# WHAT YOU ARE ASKED TO DO:
Among the entries below, only the lines from the one with "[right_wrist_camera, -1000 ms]" through the one with "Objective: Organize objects" are wanted, reproduced exactly. Pictures are not wanted.

--- RECORD SET ---

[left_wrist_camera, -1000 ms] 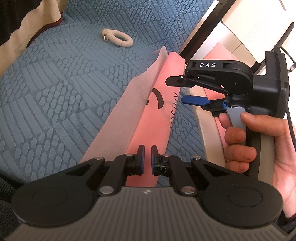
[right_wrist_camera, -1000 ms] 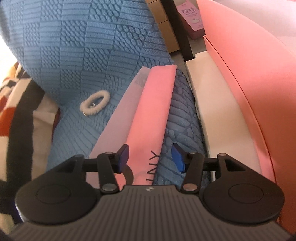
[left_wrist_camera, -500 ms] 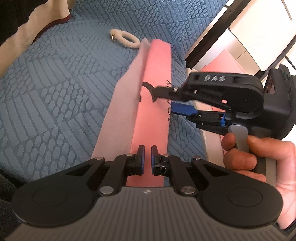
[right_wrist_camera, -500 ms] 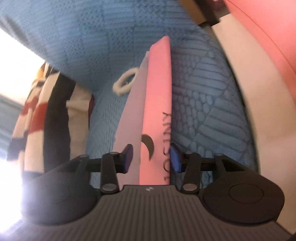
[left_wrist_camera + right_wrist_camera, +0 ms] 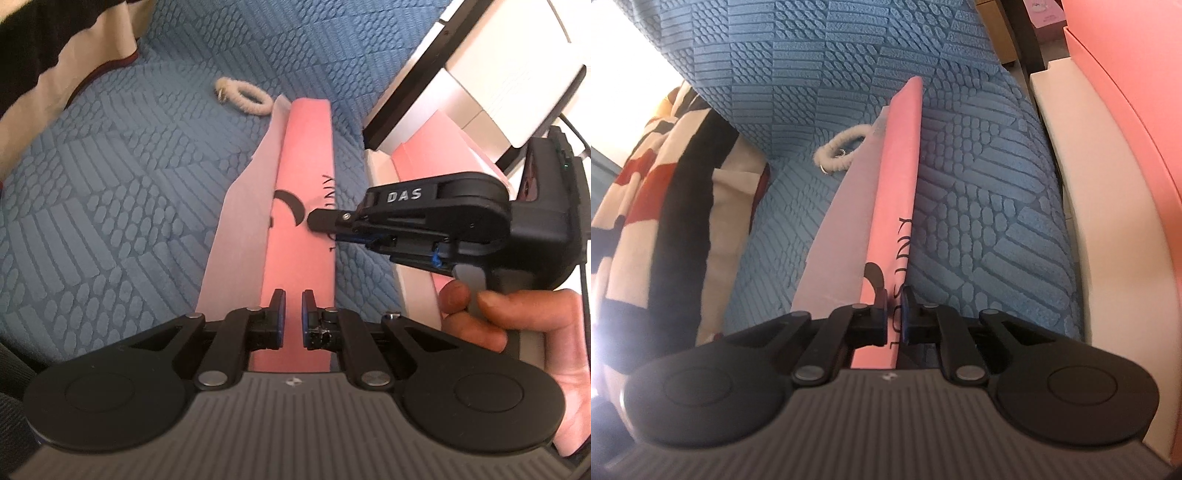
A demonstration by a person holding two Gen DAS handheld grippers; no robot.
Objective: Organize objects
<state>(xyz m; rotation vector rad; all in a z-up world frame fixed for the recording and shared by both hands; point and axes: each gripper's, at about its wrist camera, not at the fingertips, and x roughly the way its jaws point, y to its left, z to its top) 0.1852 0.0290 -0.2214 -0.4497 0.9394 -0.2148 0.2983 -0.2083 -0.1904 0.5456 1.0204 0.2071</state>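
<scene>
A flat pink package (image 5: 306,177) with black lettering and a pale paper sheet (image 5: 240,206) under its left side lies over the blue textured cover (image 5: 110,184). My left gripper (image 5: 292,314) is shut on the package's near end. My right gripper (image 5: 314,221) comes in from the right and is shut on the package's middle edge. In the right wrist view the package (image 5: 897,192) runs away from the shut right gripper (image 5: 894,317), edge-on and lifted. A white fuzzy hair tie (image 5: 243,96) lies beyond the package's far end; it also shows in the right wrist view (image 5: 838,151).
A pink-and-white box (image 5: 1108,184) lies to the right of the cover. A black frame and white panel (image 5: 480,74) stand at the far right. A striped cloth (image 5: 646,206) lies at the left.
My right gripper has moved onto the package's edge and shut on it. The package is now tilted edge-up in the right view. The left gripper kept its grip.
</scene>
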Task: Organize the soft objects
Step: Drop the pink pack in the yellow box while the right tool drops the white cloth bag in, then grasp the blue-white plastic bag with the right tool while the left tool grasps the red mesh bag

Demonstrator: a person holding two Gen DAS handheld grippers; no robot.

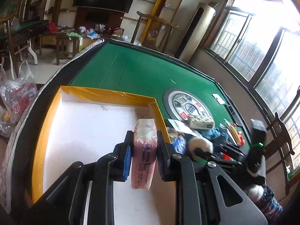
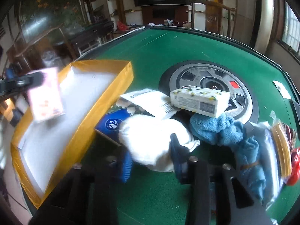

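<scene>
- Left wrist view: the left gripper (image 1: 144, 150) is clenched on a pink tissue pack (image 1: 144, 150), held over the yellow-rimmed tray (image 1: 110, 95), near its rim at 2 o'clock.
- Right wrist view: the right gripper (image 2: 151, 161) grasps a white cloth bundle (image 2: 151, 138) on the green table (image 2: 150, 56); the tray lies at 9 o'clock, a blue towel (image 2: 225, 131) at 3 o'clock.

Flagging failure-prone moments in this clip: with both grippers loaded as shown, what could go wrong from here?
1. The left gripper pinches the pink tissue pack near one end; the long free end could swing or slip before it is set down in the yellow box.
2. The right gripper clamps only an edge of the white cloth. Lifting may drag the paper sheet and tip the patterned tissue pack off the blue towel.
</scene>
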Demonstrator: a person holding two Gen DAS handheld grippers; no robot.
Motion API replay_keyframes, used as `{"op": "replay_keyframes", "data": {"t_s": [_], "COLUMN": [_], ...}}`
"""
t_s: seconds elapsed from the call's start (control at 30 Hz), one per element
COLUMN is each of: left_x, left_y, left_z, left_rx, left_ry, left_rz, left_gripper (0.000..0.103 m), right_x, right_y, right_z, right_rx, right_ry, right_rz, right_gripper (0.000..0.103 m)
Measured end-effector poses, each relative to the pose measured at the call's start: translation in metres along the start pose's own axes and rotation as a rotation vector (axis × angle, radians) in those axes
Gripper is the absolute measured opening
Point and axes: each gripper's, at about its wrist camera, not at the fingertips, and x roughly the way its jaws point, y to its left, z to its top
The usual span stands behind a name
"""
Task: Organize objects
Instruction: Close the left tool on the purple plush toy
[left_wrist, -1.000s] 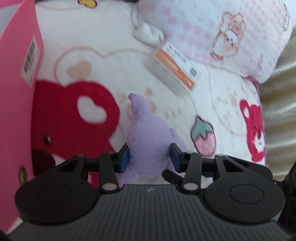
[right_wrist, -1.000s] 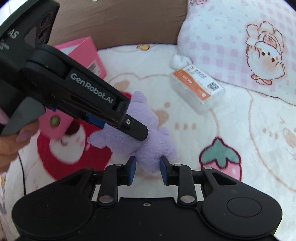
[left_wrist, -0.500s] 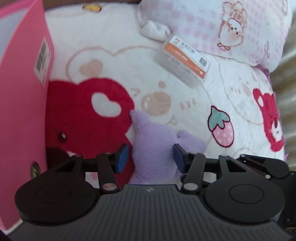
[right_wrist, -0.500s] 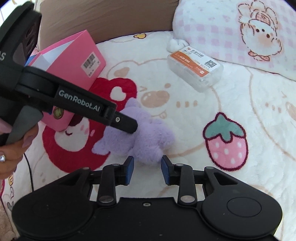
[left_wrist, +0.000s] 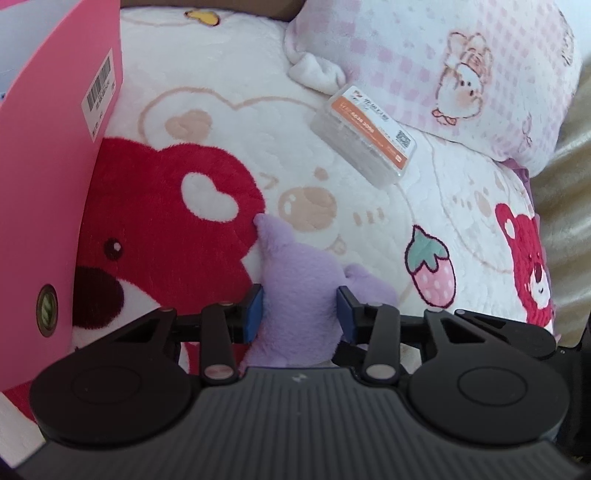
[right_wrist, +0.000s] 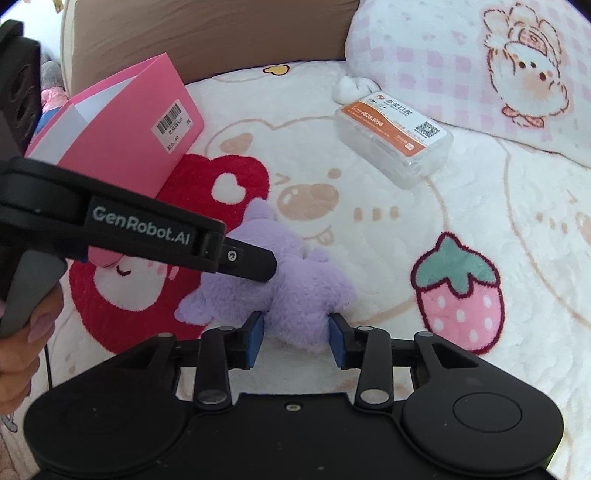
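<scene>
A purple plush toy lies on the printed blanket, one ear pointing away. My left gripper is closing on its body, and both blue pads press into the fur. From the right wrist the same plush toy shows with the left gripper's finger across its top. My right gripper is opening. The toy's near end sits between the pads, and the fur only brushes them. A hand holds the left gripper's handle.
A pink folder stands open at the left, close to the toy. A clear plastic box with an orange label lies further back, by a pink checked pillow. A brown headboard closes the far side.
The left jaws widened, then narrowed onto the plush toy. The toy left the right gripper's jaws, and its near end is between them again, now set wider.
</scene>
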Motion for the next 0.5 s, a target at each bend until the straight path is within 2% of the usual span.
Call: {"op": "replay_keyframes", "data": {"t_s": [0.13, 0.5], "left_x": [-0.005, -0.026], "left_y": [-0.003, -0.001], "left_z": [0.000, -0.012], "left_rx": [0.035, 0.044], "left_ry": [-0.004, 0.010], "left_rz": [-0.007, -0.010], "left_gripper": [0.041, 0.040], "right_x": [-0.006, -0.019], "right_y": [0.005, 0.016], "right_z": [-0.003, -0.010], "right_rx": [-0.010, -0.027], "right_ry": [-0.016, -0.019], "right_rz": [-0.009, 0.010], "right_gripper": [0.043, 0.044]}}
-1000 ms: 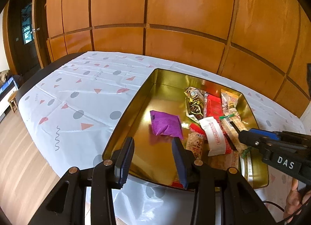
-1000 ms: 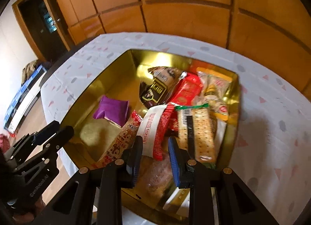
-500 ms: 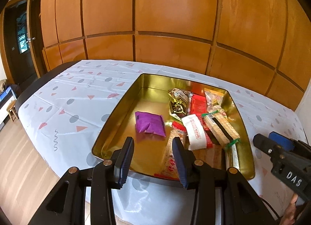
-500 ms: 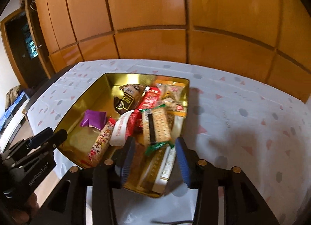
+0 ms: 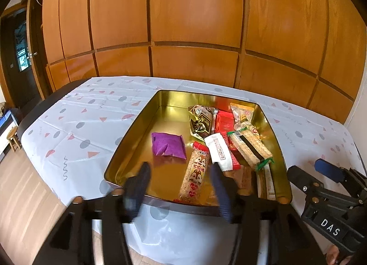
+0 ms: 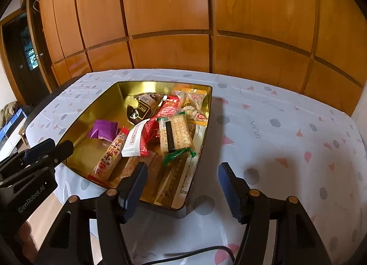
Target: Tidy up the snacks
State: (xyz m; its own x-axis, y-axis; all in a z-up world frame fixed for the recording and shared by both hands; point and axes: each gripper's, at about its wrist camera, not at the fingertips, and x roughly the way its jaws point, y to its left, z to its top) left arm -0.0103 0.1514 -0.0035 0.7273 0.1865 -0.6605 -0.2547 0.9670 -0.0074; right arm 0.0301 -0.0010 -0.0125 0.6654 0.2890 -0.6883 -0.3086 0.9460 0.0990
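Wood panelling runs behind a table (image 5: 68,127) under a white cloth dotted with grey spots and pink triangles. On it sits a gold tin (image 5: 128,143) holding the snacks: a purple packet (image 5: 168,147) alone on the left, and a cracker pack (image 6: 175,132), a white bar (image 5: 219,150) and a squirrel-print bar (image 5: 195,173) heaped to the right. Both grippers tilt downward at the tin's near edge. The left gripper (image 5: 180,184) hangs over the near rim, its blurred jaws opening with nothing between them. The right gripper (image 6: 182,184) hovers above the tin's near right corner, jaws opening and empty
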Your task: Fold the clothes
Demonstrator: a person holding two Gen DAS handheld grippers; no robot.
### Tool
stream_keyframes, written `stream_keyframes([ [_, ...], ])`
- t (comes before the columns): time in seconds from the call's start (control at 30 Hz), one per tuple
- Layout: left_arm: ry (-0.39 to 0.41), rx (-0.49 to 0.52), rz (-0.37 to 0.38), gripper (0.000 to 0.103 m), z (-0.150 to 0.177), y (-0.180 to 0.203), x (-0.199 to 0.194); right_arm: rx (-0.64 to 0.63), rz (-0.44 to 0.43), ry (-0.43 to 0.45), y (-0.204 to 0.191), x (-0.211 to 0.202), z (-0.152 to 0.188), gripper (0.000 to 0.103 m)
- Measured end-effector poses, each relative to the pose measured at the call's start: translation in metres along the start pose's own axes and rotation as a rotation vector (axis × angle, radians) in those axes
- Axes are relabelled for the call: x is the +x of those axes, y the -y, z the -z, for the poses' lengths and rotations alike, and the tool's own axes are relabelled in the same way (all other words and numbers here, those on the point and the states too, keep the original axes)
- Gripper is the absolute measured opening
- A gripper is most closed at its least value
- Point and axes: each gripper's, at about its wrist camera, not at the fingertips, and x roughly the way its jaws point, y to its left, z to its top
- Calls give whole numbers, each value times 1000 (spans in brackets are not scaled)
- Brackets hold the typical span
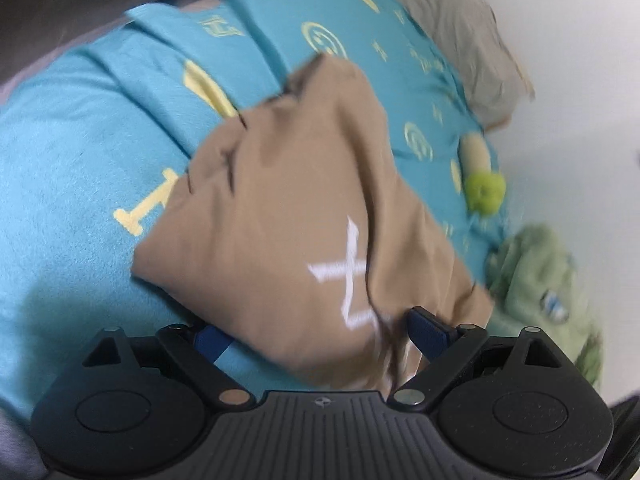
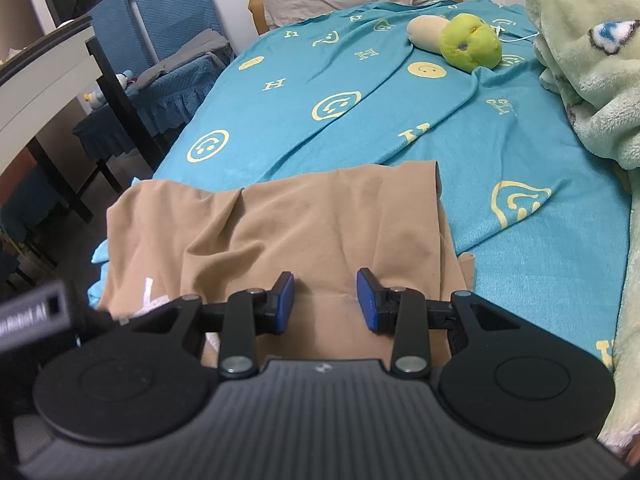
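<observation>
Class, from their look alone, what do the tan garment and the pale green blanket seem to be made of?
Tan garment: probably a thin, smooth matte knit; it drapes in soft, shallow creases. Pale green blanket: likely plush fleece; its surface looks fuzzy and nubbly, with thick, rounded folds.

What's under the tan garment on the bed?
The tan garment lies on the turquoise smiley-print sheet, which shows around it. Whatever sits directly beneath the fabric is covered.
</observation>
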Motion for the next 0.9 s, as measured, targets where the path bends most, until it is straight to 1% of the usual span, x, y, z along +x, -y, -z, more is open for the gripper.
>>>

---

# RESULT FOR THIS EXERCISE:
[right_wrist_camera, -1000 ms] 
[left_wrist_camera, -500 ms] 
[right_wrist_camera, -500 ms] 
[left_wrist_camera + right_wrist_camera, +0 ms] 
A demonstration by a person holding two Gen DAS handheld grippers; no robot.
Objective: Organize objects

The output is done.